No matter who you are or how accepting you claim to be, everyone makes the mistake of “judging a book by its cover.” In today’s society, judging people based on the way they look or talk happens every day, even more than it should. I am guilty of the same thing and have learned a lot about judging people by the way they look or talk from reading Amy Tan’s “Mother Tongue” The point that Amy is trying to convey in her essay, is that not everyone speaks the same. The English language that can be construed in many different ways. Amy Tan didn’t realize at first the many different ways she spoke in English, until she started writing. She is trying to explain, that there are many different ways to do things, especially in the English language, and she wants us as readers to understand that there is not just one way. I have to agree with her and her views on judging others. Amy is trying to teach her readers, that sometimes all you need to do is put all of your information out in a simple way.

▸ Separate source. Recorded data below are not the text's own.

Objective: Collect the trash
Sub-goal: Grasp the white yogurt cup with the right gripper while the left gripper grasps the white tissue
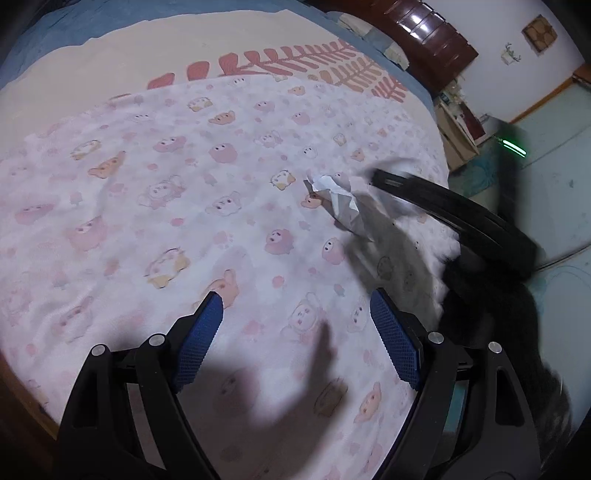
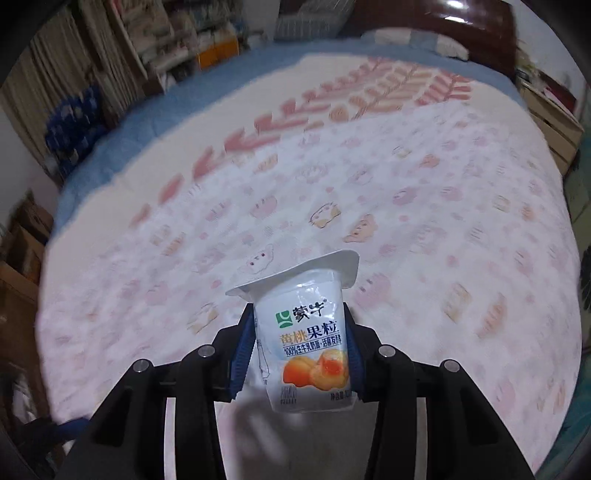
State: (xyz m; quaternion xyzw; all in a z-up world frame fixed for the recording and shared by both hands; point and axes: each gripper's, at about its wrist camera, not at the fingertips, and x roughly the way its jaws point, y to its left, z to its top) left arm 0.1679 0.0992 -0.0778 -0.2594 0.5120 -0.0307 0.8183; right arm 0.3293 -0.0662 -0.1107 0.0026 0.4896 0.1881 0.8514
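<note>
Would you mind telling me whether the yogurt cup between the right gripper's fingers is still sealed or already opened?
Cannot tell. The yogurt cup sits between the right gripper fingers, rim pointing away, so its lid side is hidden.

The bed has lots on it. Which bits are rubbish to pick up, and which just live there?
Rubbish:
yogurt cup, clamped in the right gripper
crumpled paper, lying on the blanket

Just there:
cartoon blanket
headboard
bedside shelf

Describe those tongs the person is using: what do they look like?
Both pairs match: the left tongs and right tongs have glossy black angular plastic arms with silver round bolts, tipped with blue cross-hatched textured pads. No cables or sleeves show clearly.
</note>
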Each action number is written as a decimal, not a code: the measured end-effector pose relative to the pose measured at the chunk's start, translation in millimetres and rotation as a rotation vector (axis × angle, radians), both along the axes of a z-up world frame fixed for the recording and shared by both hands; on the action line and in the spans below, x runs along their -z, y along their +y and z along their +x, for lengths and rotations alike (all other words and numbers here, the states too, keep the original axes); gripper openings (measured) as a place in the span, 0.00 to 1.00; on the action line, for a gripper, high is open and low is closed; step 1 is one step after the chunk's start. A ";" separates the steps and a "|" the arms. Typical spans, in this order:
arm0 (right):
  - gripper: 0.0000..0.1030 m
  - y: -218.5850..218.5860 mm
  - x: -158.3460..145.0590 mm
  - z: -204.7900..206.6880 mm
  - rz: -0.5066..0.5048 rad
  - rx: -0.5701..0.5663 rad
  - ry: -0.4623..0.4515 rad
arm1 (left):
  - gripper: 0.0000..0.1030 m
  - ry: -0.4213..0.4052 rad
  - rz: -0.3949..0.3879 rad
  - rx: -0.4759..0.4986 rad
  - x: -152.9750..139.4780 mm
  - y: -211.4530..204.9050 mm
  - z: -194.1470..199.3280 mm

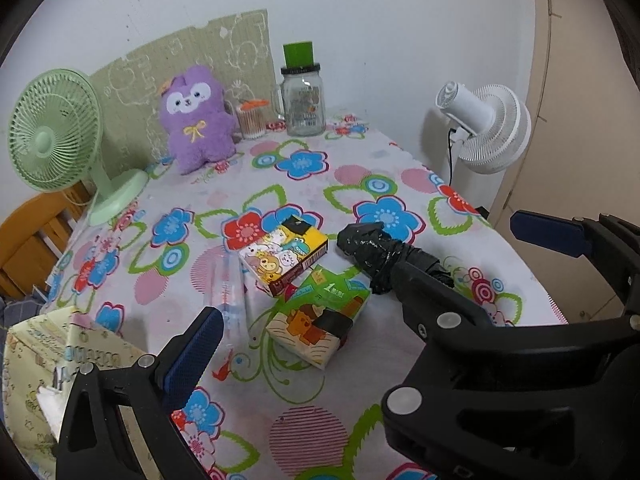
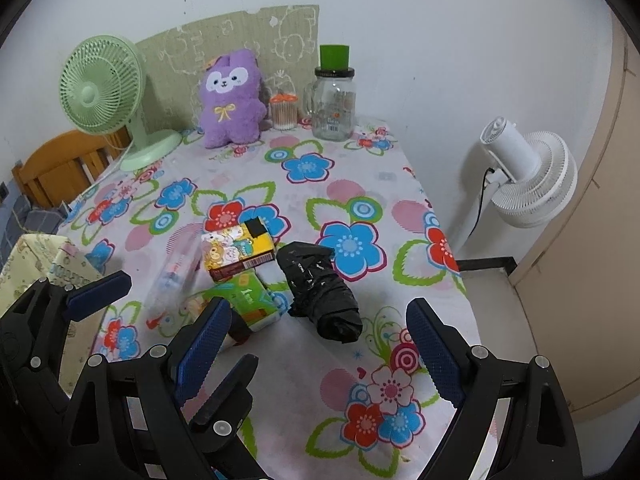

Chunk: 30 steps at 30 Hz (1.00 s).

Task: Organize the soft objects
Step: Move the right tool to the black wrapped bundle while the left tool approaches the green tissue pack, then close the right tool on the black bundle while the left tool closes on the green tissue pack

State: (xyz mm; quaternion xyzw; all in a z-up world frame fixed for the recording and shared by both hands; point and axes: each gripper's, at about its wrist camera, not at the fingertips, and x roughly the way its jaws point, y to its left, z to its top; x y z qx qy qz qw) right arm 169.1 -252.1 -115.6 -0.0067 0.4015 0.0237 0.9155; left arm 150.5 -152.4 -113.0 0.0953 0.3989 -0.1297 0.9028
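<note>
A yellow cartoon tissue pack [image 1: 285,251] [image 2: 239,250], a green tissue pack [image 1: 320,320] [image 2: 248,302] and a black rolled plastic bundle [image 1: 374,254] [image 2: 320,290] lie mid-table on the floral cloth. A clear plastic pack [image 1: 230,292] [image 2: 172,280] lies to their left. A purple plush toy [image 1: 196,118] [image 2: 232,100] sits at the back. My left gripper [image 1: 304,360] is open, hovering before the green pack. My right gripper [image 2: 320,344] is open, just short of the black bundle; it also shows in the left wrist view [image 1: 460,264].
A green fan [image 1: 56,132] [image 2: 108,92] stands back left, with a glass jar [image 1: 302,100] [image 2: 334,98] and a cotton swab tub [image 1: 251,120] [image 2: 284,110] at the back. A white fan [image 1: 486,128] [image 2: 528,176] stands off the right edge. A cream box [image 1: 52,364] [image 2: 36,268] is at the left.
</note>
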 end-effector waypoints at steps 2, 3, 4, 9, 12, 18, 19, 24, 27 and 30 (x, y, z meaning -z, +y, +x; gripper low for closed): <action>0.88 -0.9 4.8 4.3 -0.001 0.000 0.008 | 0.99 0.010 0.000 0.005 5.2 -0.1 4.9; 0.88 -1.2 7.7 7.2 -0.001 0.000 0.014 | 0.99 0.014 0.001 0.007 7.3 -0.7 7.0; 0.88 -1.3 10.1 9.1 -0.002 0.000 0.018 | 0.99 0.019 0.003 0.012 10.8 -1.4 10.0; 0.88 -2.8 25.3 22.0 -0.005 0.000 0.052 | 0.99 0.055 0.014 0.026 26.2 -4.7 21.9; 0.88 -3.1 35.8 29.8 -0.013 -0.002 0.073 | 0.99 0.074 0.022 0.028 33.6 -6.3 27.2; 0.88 -5.5 53.1 40.7 -0.021 0.003 0.108 | 0.98 0.126 0.018 0.045 51.3 -9.3 37.3; 0.88 -5.5 56.3 42.1 -0.024 0.003 0.116 | 0.98 0.137 0.019 0.051 54.8 -10.1 38.9; 0.88 -6.5 76.0 49.5 -0.012 0.002 0.160 | 1.00 0.195 0.002 0.047 74.9 -7.6 46.8; 0.88 -9.1 84.6 53.1 0.031 0.007 0.184 | 1.00 0.177 -0.014 0.060 75.3 -6.0 44.6; 0.88 -8.8 88.0 54.8 0.033 0.018 0.182 | 1.00 0.177 -0.016 0.065 74.9 -5.7 44.4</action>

You don’t always need to make everything so complicated that the common person can’t understand. Prejudice based on the way someone looks or speaks is not right; people should first get to know someone before making assumptions about them. In theory we live in a world full of different languages and there is not a set language; there are many different ways to interpret the English language today. After reading the essay it was clear to see how Amy Tan realizes that she uses a different “English” when she talks to different people. Amy realizes that she speaks a different “English” when she is talking to her mother and husband than she does with the rest of the world.
During the course of the essay the Amy talks a lot about how there are different “English’s” that she uses with different people in her life. Amy states in her essay, “I remembered one major difference that made the whole talk sound wrong. My mother was in the room. And it was perhaps the first time she had heard me give a lengthy speech, using the kind of English I have never used with her” It is human nature to dim or heighten the way you speak to a person based on the way they speak, that is the way we as humans have worked for years. This great country we call home, is a melting pot of many different people and even more languages.
But just because someone speaks English a little different than you, doesn’t mean that same person is any less intelligent, and this is what Amy is telling us all in her essay. As I continued reading, Amy states how incredibly smart her mother actually is, even though there is a language barrier between her and most of the world. This quote from the essay, “You should know that my mother’s expressive command of English belies how much she actually understands. She reads the Forbes report, listens to Wall Street Week, converses daily with her stockbroker, reads Shirley MacLaine’s books with ease—all kinds of things I can’t begin to understand.
Yet some of my friends tell me they understand fifty percent of what my mother says” really shows how smart Amy’s mother is. I have caught myself making the same assumptions that others make when it comes to judging people intelligence based on the way a person talk, and I’ve learned that it is not okay. I find that sometimes taking the simple path is the best way to go. In the essay Amy decided that she wanted to broaden her audience by not just writing highly sophisticated stories, but stories that everyday people can read. Amy describes, “So with this reader in mind—and in fact she did read my early drafts—I began to write stories using all the English I grew up with: the English I spoke to my mother, which for lack of a better term might be described as “simple”; the English she used with me, which for lack of a better term might be described as “broken.” Amy tells that just in her life, there are many different English’s and that doesn’t even begin to include the rest of the world.
This made her realize that by making her writings simpler, she can reach more people now then she ever could if she continued to write for the smaller percent of scholarly readers. I find that Amy and I agree that by simplifying your writing you have a greater chance of reaching out to a greater amount of people. If I have learned anything from reading Amy Tan’s essay, it is that the English language can be spoken in many different dialects. Just because a person’s language barriers are different, doesn’t mean that a person in dumb or can’t understand you. Lastly it is okay to use more than one kind of English, you don’t have to either be super smart on really limited with the way you express yourself in language and writing. My initial reaction to this article was that it was going to be about a mother who didn’t speak English the way most others would and that is exactly what it was. Amy knew first-hand what it was like to live and grow up with a mother who’s English wasn’t perfect. So with all of the differences in the world and everything that I have learned from Amy, I now have come to the realization that I should not “judge a book by its cover” without know more about a person.